■ **TASK TO CARRY OUT**:
Make an exact copy of the listing underneath, skipping each picture.
*****
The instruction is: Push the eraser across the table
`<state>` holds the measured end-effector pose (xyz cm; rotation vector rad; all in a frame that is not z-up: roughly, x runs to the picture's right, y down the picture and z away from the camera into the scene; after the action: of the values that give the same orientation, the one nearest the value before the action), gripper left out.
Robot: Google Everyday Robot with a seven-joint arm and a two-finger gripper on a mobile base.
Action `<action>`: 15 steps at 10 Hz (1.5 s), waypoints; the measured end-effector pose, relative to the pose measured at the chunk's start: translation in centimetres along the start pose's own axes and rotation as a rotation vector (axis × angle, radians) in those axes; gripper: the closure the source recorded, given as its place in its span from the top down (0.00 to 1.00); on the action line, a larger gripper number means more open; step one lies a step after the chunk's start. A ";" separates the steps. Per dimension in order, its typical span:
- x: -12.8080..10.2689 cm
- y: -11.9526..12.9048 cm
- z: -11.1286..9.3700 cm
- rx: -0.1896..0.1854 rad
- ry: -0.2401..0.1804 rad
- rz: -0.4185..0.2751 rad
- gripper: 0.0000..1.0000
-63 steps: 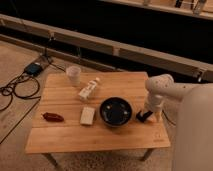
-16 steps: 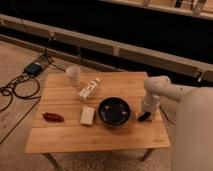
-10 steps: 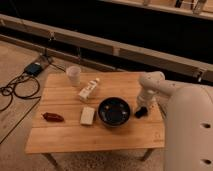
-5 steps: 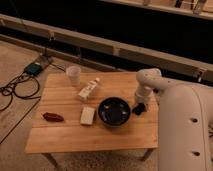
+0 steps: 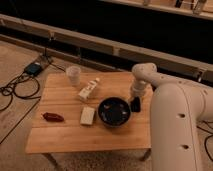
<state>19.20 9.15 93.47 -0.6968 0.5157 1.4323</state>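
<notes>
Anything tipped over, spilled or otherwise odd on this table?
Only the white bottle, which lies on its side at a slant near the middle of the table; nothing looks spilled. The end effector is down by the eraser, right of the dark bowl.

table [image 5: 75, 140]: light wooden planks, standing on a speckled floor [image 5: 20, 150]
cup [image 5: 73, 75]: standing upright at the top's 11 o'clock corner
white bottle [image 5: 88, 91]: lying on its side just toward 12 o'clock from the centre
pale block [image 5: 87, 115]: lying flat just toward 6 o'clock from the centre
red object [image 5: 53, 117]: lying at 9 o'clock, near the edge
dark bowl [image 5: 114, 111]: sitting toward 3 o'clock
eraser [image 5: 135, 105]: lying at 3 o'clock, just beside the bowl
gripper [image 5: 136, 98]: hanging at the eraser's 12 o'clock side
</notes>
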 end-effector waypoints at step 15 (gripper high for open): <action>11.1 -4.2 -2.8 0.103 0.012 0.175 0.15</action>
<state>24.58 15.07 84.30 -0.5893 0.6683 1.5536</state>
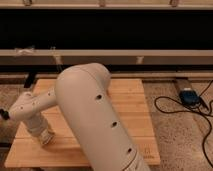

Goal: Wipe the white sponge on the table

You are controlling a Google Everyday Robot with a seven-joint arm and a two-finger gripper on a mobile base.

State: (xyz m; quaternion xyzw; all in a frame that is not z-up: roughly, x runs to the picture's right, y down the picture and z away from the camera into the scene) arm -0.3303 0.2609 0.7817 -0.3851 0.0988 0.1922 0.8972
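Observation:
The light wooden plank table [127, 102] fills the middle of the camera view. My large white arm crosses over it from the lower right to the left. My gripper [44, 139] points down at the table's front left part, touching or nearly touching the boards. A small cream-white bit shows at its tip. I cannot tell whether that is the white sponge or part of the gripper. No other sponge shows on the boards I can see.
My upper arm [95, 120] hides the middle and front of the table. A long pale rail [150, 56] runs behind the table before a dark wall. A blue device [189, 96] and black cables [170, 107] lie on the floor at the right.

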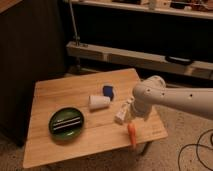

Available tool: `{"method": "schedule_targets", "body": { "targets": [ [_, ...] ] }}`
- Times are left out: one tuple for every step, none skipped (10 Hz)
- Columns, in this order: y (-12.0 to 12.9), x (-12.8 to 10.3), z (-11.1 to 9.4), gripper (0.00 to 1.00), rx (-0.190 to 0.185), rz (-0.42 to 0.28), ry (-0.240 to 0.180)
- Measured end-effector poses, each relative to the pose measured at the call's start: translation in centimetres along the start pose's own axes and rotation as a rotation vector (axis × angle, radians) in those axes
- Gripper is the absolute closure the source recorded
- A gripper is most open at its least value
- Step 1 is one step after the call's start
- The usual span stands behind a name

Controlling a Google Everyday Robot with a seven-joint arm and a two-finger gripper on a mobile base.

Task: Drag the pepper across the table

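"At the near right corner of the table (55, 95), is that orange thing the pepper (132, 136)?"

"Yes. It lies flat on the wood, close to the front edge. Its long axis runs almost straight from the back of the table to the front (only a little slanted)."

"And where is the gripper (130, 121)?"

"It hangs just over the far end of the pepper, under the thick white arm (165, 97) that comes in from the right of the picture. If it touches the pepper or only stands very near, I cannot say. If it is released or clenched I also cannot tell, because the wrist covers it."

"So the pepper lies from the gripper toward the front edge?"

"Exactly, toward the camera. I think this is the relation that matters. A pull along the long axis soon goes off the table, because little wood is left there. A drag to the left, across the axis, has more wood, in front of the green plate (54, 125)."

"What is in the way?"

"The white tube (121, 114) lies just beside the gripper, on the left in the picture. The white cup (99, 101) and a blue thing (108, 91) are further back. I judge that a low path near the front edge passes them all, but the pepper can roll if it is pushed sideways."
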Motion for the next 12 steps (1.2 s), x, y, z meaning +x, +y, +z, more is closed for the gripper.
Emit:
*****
■ **SOLUTION TO THE EXERCISE**:
The instruction is: Push the eraser across the table
`<state>` holds the measured end-effector pose (xyz cm; rotation vector rad; all in a frame that is not z-up: roughly, x runs to the picture's right, y down the picture and z away from the camera into the scene; after the action: of the values that give the same orientation, the one nearest the value before the action), gripper left out.
Robot: Google Everyday Robot with a seven-joint arm and a two-finger gripper on a mobile base.
Action `<action>`: 15 steps at 10 Hz (1.5 s), waypoints; the measured end-effector pose, relative to the pose measured at the chunk's start: translation in centimetres along the start pose's own axes and rotation as a rotation vector (axis × angle, radians) in those axes; gripper: the closure the source recorded, given as its place in its span from the top down (0.00 to 1.00); on the action line, a larger gripper number means more open; step one lies a step after the chunk's start. A ";" separates the steps. Per dimension in order, its typical span:
- x: -12.8080..10.2689 cm
- y: -11.9526..12.9048 cm
- z: -11.1286..9.3700 cm
- rx: -0.1896..0.1854 rad
- ry: -0.2401..0.1804 rad
- rz: -0.4185..0.2751 rad
- gripper: 0.0000..1.0000
-63 steps: 
-16 steps: 
-10 steps: 
-5 steps: 
+0 steps: 
<state>19.20 9.15 93.47 -0.6968 0.5157 1.4323</state>
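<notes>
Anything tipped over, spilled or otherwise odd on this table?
Only the white bottle, which lies on its side at a slant near the middle of the table; nothing looks spilled. The end effector is down by the eraser, right of the dark bowl.

table [image 5: 75, 140]: light wooden planks, standing on a speckled floor [image 5: 20, 150]
cup [image 5: 73, 75]: standing upright at the top's 11 o'clock corner
white bottle [image 5: 88, 91]: lying on its side just toward 12 o'clock from the centre
pale block [image 5: 87, 115]: lying flat just toward 6 o'clock from the centre
red object [image 5: 53, 117]: lying at 9 o'clock, near the edge
dark bowl [image 5: 114, 111]: sitting toward 3 o'clock
eraser [image 5: 135, 105]: lying at 3 o'clock, just beside the bowl
gripper [image 5: 136, 98]: hanging at the eraser's 12 o'clock side
</notes>
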 end-effector waypoints at step 15 (gripper high for open): <action>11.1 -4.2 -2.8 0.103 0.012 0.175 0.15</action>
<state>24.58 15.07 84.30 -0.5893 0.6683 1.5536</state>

Goal: Wipe the white sponge on the table

You are controlling a Google Everyday Robot with a seven-joint arm and a two-finger gripper on a mobile base.

State: (xyz m; quaternion xyzw; all in a frame that is not z-up: roughly, x runs to the picture's right, y down the picture and z away from the camera into the scene) arm -0.3303 0.2609 0.7817 -0.3851 0.0988 0.1922 0.8972
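Observation:
The light wooden plank table [127, 102] fills the middle of the camera view. My large white arm crosses over it from the lower right to the left. My gripper [44, 139] points down at the table's front left part, touching or nearly touching the boards. A small cream-white bit shows at its tip. I cannot tell whether that is the white sponge or part of the gripper. No other sponge shows on the boards I can see.
My upper arm [95, 120] hides the middle and front of the table. A long pale rail [150, 56] runs behind the table before a dark wall. A blue device [189, 96] and black cables [170, 107] lie on the floor at the right.
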

Available tool: `{"method": "schedule_targets", "body": { "targets": [ [_, ...] ] }}`
- Times are left out: one tuple for every step, none skipped (10 Hz)
- Columns, in this order: y (-12.0 to 12.9), x (-12.8 to 10.3), z (-11.1 to 9.4), gripper (0.00 to 1.00), rx (-0.190 to 0.185), rz (-0.42 to 0.28), ry (-0.240 to 0.180)
- Measured end-effector poses, each relative to the pose measured at the call's start: translation in centimetres along the start pose's own axes and rotation as a rotation vector (axis × angle, radians) in those axes
- Gripper is the absolute closure the source recorded
- A gripper is most open at its least value
- Step 1 is one step after the call's start
- The usual span stands behind a name

Controlling a Google Everyday Robot with a seven-joint arm and a two-finger gripper on a mobile base.

Task: Drag the pepper across the table

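"At the near right corner of the table (55, 95), is that orange thing the pepper (132, 136)?"

"Yes. It lies flat on the wood, close to the front edge. Its long axis runs almost straight from the back of the table to the front (only a little slanted)."

"And where is the gripper (130, 121)?"

"It hangs just over the far end of the pepper, under the thick white arm (165, 97) that comes in from the right of the picture. If it touches the pepper or only stands very near, I cannot say. If it is released or clenched I also cannot tell, because the wrist covers it."

"So the pepper lies from the gripper toward the front edge?"

"Exactly, toward the camera. I think this is the relation that matters. A pull along the long axis soon goes off the table, because little wood is left there. A drag to the left, across the axis, has more wood, in front of the green plate (54, 125)."

"What is in the way?"

"The white tube (121, 114) lies just beside the gripper, on the left in the picture. The white cup (99, 101) and a blue thing (108, 91) are further back. I judge that a low path near the front edge passes them all, but the pepper can roll if it is pushed sideways."
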Motion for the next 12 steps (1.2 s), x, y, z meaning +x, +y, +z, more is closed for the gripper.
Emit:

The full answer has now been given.